Far more remarkable is the success of one of you. This patient is a young man with a number of significant health problems. His severe obesity made these problems much worse, and his life was difficult. He recognized the price he was paying and committed himself to doing all he could to make his life better. He began exercising daily. He focused his diet on healthy food, including lots and lots of vegetables. Today he weighs 200 lbs less than he did when he made his decision a year ago. He tells me that the change in how he feels is even more dramatic than the change in his appearance. He inspired his girlfriend to lose 85 pounds. They have married and are now seeking to adopt a little boy whose single mother is homeless and drug-addicted.

While we cannot achieve such dramatic successes every day, each of us has the power to make fundamental changes to better ourselves. I have learned that it all comes down to making the effort, focusing on the process. It is also important to remember that big successes are the inevitable result of comparatively minor daily successes. One day choosing to make one better dietary choice, getting some exercise, keeping yourself from overreacting as you normally would, making time to relax for a few minutes all seem insignificant and trivial. However, doing the right thing today inevitably leads to a better tomorrow. There is much that is out of our control, but taking care of what is in our power can make a very big difference for ourselves and for those around us.


Social Support to Change

Wednesday, July 7th, 2010

Most of us are social creatures. Other people are very important to our enjoyment of our daily lives. This has important impacts on our health.

Most of the time we think about this because of the difficulties social influences can present. A person who is working to overcome drug or alcohol addiction usually faces pressure from his/her old group, many of whom have the same problem. Sometimes people have to build a new social network in those challenging circumstances.

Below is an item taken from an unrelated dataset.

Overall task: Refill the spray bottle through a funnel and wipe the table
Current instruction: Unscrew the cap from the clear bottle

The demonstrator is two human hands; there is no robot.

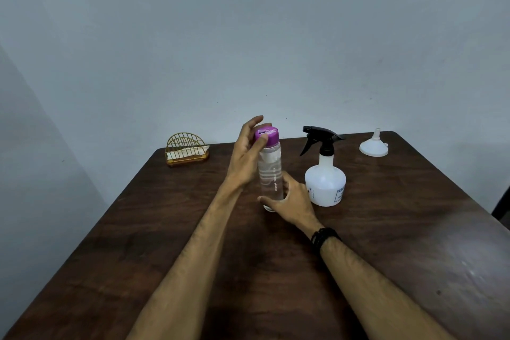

We often forget that social connections can, and should be, of great help. If your friends and family have good health habits, it can be uncomfortable not to go with the flow. You can also take an active role to better your own health and that of your friends or family.

I see this most often with exercise. Many times I have seen women training to complete their first running race together. Some people join walking groups, tennis clubs or join an athletic team because they then create a regula exercise habit built into their social network. There is social website called Get Up and Move where people challenge friends to be active by posing specific activity challenges for themselves. What better gift could there be for someone you care about than to come together in this way to feel better?